What is expected:
What is the number of lines in the listing below that contain the string "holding"? Give that number only.

*** Block opens ***

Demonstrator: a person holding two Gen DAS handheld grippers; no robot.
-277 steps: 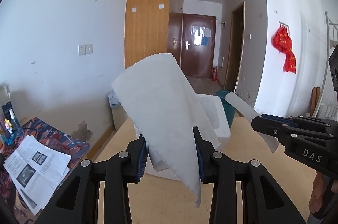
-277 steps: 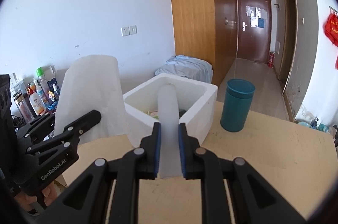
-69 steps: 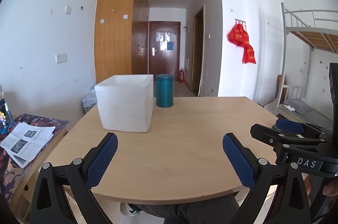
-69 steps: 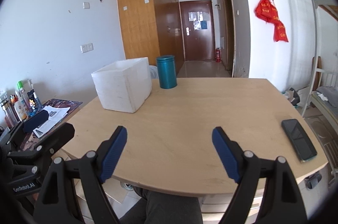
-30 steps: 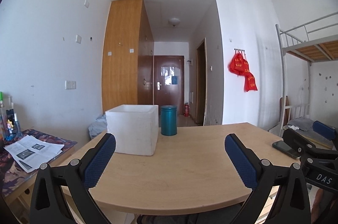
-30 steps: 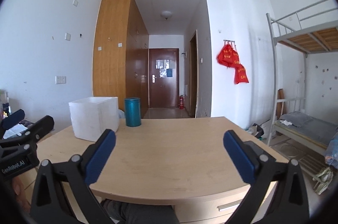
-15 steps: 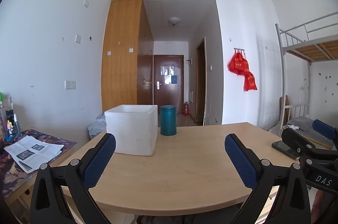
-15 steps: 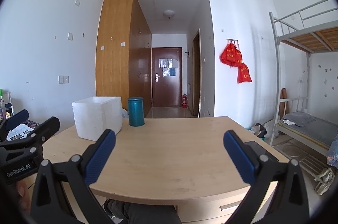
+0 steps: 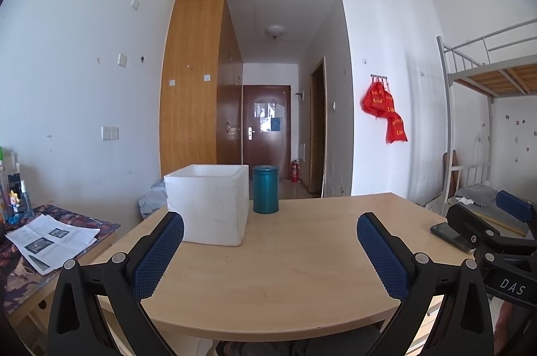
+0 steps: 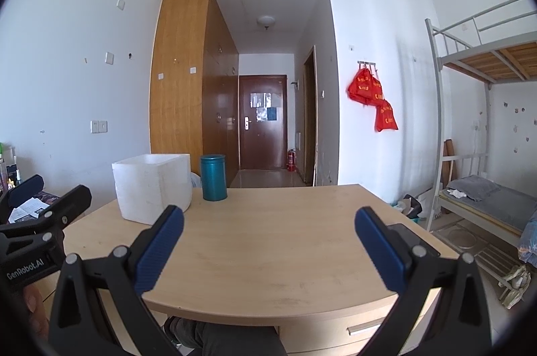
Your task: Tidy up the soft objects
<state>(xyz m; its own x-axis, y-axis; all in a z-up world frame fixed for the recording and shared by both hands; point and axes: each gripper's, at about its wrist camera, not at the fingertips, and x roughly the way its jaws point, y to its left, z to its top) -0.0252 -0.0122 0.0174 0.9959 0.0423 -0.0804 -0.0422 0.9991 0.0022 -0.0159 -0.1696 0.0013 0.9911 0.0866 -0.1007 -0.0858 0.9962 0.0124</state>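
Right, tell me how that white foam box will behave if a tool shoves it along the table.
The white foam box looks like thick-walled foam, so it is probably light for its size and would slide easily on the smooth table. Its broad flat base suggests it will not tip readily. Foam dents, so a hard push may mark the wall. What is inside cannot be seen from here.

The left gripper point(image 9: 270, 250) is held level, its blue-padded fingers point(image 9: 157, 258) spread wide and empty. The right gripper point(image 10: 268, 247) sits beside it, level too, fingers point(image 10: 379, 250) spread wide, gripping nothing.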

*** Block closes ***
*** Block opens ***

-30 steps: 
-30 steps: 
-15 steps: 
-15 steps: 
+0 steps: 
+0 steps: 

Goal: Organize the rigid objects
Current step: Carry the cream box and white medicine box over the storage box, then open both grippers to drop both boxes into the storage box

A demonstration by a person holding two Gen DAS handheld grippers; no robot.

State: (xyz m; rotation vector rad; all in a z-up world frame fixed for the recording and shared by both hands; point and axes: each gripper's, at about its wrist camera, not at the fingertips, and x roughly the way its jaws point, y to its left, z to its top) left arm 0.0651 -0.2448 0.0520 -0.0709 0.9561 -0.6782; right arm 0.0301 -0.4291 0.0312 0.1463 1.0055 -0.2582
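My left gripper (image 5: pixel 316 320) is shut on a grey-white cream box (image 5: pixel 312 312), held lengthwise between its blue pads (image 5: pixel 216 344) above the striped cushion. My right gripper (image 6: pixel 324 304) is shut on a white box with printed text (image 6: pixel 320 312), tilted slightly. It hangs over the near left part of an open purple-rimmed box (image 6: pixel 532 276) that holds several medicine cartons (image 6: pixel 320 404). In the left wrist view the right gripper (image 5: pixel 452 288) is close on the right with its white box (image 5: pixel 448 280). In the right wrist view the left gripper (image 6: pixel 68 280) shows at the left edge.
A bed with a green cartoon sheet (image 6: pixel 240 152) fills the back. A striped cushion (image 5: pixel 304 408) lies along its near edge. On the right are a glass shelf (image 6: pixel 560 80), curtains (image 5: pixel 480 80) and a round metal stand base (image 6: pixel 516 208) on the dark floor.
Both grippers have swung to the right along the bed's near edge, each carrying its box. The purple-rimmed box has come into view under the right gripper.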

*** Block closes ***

Reply:
2